All Souls College
Oxford, OX1 4AL
The Sixth Lee Lecture in Political Science and Government
Professor Alain Desrosières
is a distinguished historian and sociologist of statistical conventions.
For forty years up to 2005 he was a leading figure in INSEE, the French
Statistical Office, and is now a member of the Centre Alexandre Koyré
d’histoire des sciences in Paris. His work explores how statistics are
produced and used in society and science. His best-known publication in
English is The Politics of Large Numbers : A History of Statistical
Reasoning (Harvard University Press 1998), which argued that statistical
conventions can be understood as ‘institutions’ and develop in similar ways.

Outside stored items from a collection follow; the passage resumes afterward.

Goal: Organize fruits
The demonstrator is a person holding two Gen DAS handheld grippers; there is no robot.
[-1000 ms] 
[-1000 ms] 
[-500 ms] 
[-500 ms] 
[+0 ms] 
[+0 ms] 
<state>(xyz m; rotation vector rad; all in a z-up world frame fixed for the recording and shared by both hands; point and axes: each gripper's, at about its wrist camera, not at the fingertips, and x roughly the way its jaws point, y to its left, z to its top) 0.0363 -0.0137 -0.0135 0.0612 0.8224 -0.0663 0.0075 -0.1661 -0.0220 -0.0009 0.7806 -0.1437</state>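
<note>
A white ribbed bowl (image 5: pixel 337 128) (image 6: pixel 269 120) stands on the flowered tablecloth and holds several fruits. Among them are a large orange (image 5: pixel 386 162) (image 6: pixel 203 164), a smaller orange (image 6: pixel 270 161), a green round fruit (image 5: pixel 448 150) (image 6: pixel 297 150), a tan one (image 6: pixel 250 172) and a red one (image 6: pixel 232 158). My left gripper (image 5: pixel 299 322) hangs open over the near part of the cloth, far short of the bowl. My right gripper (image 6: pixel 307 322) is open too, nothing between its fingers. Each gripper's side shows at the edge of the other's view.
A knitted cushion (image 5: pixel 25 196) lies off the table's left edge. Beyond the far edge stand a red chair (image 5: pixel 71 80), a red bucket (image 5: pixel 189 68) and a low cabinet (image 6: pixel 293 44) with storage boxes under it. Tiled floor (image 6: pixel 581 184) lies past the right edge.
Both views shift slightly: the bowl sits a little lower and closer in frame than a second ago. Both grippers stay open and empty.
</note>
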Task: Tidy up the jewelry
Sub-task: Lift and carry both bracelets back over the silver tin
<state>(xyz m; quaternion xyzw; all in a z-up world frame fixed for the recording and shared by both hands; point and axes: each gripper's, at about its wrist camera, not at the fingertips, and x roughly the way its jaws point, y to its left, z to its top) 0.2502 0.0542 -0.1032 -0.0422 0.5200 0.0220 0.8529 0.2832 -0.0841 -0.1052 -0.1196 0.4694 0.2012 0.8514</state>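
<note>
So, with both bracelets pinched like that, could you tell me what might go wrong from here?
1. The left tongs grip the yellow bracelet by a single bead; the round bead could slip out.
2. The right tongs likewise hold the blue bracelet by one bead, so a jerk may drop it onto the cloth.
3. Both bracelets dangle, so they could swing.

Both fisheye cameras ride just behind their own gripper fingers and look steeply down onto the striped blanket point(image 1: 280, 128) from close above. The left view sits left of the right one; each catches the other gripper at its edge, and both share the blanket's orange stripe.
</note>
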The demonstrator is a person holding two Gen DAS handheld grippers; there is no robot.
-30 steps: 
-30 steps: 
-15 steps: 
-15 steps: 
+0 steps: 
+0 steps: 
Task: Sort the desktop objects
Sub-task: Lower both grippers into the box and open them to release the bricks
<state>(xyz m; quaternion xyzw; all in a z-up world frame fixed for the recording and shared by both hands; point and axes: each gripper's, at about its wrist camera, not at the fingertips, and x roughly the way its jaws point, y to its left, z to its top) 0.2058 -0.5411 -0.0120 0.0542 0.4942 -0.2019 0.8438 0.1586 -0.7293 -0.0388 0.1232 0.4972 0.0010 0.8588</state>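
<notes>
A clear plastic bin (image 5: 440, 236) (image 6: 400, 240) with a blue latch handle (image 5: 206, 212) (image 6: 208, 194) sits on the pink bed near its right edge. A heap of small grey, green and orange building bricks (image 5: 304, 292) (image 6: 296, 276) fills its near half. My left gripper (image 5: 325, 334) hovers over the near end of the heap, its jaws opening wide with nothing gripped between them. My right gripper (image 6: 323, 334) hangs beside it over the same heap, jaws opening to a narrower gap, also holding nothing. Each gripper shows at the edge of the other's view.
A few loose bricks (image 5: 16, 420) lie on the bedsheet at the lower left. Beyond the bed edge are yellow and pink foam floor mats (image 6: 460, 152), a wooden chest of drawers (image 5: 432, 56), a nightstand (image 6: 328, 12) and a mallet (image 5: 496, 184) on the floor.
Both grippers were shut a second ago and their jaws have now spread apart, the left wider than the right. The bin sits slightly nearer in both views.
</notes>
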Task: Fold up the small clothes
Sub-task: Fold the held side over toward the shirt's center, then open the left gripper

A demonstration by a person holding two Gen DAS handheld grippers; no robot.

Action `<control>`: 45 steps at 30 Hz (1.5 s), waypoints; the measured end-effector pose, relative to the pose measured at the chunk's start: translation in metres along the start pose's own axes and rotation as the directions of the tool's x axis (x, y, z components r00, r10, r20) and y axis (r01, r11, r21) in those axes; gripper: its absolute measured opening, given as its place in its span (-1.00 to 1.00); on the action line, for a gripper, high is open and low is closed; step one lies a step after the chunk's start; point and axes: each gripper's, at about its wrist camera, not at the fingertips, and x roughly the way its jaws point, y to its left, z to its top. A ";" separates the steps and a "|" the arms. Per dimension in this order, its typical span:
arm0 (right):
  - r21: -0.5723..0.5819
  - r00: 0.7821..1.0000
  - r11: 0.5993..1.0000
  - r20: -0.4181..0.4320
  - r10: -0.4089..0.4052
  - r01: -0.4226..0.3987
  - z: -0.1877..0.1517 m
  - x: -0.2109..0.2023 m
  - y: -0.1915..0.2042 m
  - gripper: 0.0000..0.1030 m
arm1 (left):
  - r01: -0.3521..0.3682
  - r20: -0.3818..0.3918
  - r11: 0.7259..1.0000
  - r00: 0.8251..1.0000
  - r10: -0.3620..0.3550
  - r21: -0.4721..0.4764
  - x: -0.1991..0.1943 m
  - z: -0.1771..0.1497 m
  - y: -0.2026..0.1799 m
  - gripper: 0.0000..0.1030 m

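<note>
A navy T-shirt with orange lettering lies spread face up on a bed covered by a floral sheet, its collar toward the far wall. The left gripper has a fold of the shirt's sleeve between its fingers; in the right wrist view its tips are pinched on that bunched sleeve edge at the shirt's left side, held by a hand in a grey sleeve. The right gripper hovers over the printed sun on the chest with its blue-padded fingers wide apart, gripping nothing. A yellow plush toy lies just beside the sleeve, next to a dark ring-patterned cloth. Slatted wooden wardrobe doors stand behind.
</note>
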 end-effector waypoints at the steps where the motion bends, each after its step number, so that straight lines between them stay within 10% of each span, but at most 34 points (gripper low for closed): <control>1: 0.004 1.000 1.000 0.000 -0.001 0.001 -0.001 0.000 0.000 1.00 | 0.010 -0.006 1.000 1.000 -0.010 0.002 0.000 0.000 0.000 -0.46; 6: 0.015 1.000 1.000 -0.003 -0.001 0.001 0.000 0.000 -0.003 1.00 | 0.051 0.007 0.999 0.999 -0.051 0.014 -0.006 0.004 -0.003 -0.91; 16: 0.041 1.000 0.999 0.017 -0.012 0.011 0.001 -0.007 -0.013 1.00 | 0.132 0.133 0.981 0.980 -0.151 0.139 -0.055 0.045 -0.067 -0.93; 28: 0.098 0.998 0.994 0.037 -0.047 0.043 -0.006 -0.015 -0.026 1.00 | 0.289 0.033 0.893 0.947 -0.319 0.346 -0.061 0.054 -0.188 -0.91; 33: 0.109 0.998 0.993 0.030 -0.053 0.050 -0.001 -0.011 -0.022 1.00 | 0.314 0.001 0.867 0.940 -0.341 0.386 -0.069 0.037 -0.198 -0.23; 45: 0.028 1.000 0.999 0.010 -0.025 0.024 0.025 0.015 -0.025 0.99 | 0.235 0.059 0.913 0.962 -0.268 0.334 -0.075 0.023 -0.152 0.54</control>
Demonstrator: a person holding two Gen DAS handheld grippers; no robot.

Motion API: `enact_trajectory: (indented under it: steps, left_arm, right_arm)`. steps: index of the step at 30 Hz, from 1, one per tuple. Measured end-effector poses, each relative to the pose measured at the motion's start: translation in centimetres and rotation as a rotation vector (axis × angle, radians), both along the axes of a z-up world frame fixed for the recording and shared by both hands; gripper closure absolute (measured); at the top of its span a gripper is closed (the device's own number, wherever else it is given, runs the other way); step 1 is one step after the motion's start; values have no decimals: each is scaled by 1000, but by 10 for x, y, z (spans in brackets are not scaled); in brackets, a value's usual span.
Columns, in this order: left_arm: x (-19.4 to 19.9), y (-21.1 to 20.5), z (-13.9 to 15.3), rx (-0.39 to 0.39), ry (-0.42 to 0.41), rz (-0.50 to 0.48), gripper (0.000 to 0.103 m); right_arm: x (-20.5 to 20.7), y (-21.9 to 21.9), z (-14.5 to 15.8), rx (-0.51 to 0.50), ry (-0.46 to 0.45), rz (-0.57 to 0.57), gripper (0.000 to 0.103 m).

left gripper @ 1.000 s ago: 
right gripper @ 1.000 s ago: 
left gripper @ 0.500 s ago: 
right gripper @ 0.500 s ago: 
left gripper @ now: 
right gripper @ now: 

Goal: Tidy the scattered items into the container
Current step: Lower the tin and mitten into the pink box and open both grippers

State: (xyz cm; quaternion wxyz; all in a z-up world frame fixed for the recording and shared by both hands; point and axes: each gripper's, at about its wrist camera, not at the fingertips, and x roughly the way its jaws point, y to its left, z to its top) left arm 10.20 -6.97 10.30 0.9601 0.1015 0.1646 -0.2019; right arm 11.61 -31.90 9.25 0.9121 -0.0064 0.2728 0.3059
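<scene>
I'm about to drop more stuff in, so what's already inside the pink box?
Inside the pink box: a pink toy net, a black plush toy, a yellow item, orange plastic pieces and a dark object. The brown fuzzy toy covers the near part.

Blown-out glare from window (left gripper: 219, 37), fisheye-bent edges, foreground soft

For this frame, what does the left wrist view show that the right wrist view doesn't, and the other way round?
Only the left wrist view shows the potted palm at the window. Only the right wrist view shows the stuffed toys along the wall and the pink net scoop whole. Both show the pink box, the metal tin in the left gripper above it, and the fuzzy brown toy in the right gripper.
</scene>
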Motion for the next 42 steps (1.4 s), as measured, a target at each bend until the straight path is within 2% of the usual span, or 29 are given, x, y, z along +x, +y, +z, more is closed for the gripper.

Statistics and Governmentality: An Historical Approach
In his first presentation of his ideas in Oxford, Alain Desrosières will
argue that statistics are a central part of the instruments that
characterise successive forms of state, reflecting the Foucauldian
conception of governmentality. He will distinguish five historical forms of
the state, namely the ‘engineering state’, the liberal state, the welfare
state, the Keynesian state and the neo-liberal state, and will identify the
underlying view of society and the economy, major policy instruments and
forms of statistics and social modelling bound up with each of those types.
He will pay particular attention to the so-called neo-liberal state and its
‘new public management’, asking whether a new form of statistics can be
identified that corresponds to that form of state and public management.